辺境を預かる辺境伯の一人息子で、将来の跡取りで。
物心つく前から剣を鍛えられ。

10歳くらいでは当主や辺境領の騎士たちと一緒に魔物狩りに出かけているし、12歳くらいからは確か領地に配属された新人騎士の教育もこいつがやっていたはずだ。


慣れてるよな~。

優しく上手に教えるし、褒め上手だから、気が付くとこいつのファンになってるんだよなー。


その相手の恋心を自覚のないうちにきれいさっぱりへし折るのは俺の役目なんだが。



何人の騎士を女の子とセッティングさせられたんだと思ってるんだよ。

自分の婚約者もまだなのに!

ちきしょう!





「ギーグ様は、振りが大振りですね。もう少し脇を締めれば、無駄なく早く剣が振れて、対象にあてやすくなるでしょう。マルク様は力みすぎです。大丈夫、緊張しなくても十分できています。もう少し自分に自信をもって?」

「はい!」


5対1でも圧倒的過ぎて、これはよかったのかもしれない。
集団でも敵わないということが刷り込まれば、余計なことをしようとする輩も減って、心の中で想うくらいでとどめてくれるかも。


全員との模擬試合が終わり、へとへとになって倒れこむ輩が多い。
俺は、ガナッシュの背中をさすってやりながら、周囲の様子を見渡した。

「……うえ、僕、もうだめ……っ。
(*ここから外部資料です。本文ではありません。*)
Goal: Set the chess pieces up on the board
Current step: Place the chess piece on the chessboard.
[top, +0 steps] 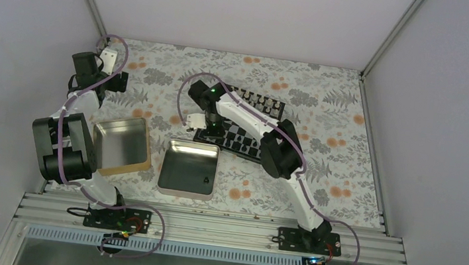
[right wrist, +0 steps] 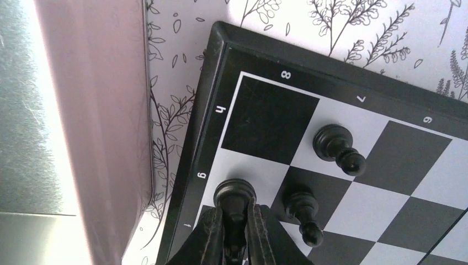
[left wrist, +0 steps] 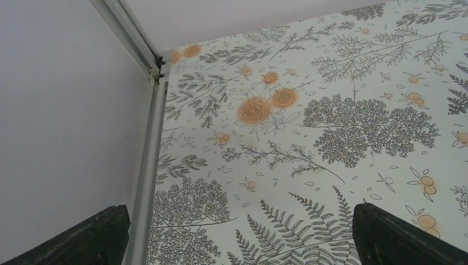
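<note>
The board [top: 244, 137] lies at mid-table, partly under my right arm; the right wrist view shows its near-left corner [right wrist: 221, 41]. My right gripper [right wrist: 234, 212] is shut on a black chess piece [right wrist: 234, 194], whose base rests on or just above a white square by the left border. Two other black pawns [right wrist: 338, 146] [right wrist: 303, 212] stand on squares beside it. More black pieces [top: 259, 100] line the board's far edge. One black piece [top: 205, 180] lies in the silver tin [top: 180, 179]. My left gripper [left wrist: 237, 234] is open over bare floral cloth at the far left.
A gold-rimmed tin [top: 141, 165] sits left of the silver tin, near the left arm. The silver tin's wall [right wrist: 94, 110] stands close to the board's left edge. Grey enclosure walls and a metal frame post [left wrist: 146, 138] bound the table.
</note>
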Robot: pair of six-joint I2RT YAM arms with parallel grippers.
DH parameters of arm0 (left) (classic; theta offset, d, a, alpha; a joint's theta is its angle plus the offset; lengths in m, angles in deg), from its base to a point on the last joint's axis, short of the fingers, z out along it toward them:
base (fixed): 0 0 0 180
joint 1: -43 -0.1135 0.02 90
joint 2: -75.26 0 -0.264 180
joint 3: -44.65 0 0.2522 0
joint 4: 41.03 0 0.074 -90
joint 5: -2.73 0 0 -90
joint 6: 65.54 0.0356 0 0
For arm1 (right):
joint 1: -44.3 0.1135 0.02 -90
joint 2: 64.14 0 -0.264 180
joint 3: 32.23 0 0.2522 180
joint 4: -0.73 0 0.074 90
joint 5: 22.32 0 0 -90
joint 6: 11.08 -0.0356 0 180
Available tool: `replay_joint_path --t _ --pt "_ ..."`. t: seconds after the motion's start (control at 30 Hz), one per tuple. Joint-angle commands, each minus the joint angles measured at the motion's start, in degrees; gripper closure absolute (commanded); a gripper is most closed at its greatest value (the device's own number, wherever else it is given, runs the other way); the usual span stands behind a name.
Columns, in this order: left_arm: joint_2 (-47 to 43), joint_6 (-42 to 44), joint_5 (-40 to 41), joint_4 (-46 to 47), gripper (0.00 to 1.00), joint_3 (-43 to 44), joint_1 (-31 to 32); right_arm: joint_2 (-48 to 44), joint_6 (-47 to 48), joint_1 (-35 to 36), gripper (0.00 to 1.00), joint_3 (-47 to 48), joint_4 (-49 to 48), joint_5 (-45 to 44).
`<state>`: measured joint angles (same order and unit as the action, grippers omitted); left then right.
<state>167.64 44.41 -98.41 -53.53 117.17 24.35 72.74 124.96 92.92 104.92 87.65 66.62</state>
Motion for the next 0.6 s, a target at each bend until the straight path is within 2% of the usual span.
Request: replay_joint_path --t 0.0,0.57 --pt "0.3 0.2 -0.4 1.0 0.00 0.8 -0.5 0.8 0.9 -0.5 0.88 1.4 0.4 -0.1" --pt "0.3 0.2 -0.5 1.0 0.00 0.7 -0.7 1.3 1.2 -0.7 0.87 1.8 -0.1 0.6"
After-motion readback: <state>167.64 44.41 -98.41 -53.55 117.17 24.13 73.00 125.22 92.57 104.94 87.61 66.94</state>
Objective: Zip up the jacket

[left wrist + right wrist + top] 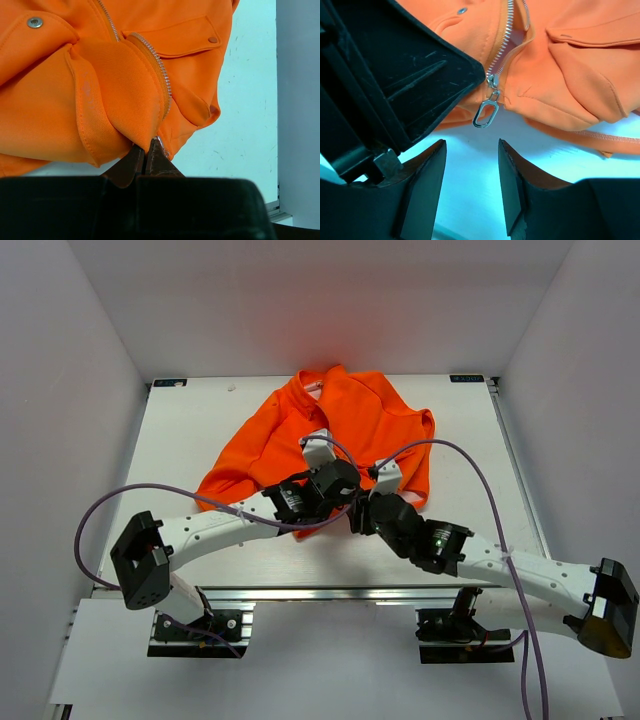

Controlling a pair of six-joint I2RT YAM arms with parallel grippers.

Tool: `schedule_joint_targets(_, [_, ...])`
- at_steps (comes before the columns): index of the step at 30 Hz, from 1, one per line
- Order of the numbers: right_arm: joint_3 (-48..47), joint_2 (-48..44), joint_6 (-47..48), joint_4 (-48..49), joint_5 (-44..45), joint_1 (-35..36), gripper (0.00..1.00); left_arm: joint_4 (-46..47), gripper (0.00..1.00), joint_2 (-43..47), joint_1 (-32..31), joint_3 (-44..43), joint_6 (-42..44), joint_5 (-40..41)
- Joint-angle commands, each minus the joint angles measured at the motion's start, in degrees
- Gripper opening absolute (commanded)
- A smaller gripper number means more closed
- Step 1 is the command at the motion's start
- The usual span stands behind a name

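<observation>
The orange jacket (pixel 350 425) lies in the middle of the table, collar to the far side. My left gripper (pixel 145 150) is shut on the bottom hem of the jacket (pixel 125 95) next to the zipper's lower end (pixel 162 85), lifting it slightly. In the right wrist view the metal zipper slider with its oval pull ring (pixel 486 112) hangs at the bottom of the jacket (pixel 560 75) opening. My right gripper (pixel 471 150) is open just short of the ring, jaws on either side below it. The left gripper's black body (pixel 395 75) is at the left.
White walls enclose the white table (pixel 200 440) on three sides. A metal rail (pixel 330 593) runs along the near edge by the arm bases. Purple cables (pixel 470 470) loop over both arms.
</observation>
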State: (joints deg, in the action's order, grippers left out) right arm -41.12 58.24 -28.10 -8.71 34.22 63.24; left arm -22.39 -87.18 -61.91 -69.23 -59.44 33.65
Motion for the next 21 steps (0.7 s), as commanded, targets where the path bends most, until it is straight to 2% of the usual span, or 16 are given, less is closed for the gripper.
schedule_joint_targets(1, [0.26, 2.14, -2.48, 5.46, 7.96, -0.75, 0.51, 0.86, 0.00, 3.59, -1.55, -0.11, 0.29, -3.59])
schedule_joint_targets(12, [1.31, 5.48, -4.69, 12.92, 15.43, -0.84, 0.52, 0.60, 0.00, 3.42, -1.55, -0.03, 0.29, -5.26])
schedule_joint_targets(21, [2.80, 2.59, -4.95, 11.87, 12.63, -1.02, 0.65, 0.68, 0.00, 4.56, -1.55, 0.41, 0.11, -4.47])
」


小柄な上に細身で華奢なガナッシュは、剣術と言わず、運動全般があまり得意じゃないようだ。



「……男のくせに、いざという時戦えないって、恥ずかしいな。」


どこかのだれかの声が聞こえて、ガナッシュはうるうる目に一杯涙をためている。




「今、発言したのは誰か分からないが、最低の発言だ。ガナッシュは確かに『剣』は向かないかもしれない。だが、彼には彼のやり方で戦うことは充分可能だ。武器は何も剣だけじゃない。動物だって、小さい生き物も、何かしら武器を持っている。これから、自分の武器を見つければいいんだ。」

シュヴァリエは明らかに怒っている。


朗らかなシュヴァリエの怒りに、しーんと静まり返った。



静寂を破ったのは赤毛の魔王様だ。


パチパチパチ。大きく拍手して、立ち上がる。

「さすがうちの庶務だ!そのとおり!何も武器は剣だけじゃない。」




ゼロ先輩に褒められ、シュヴァリエははにかんだ。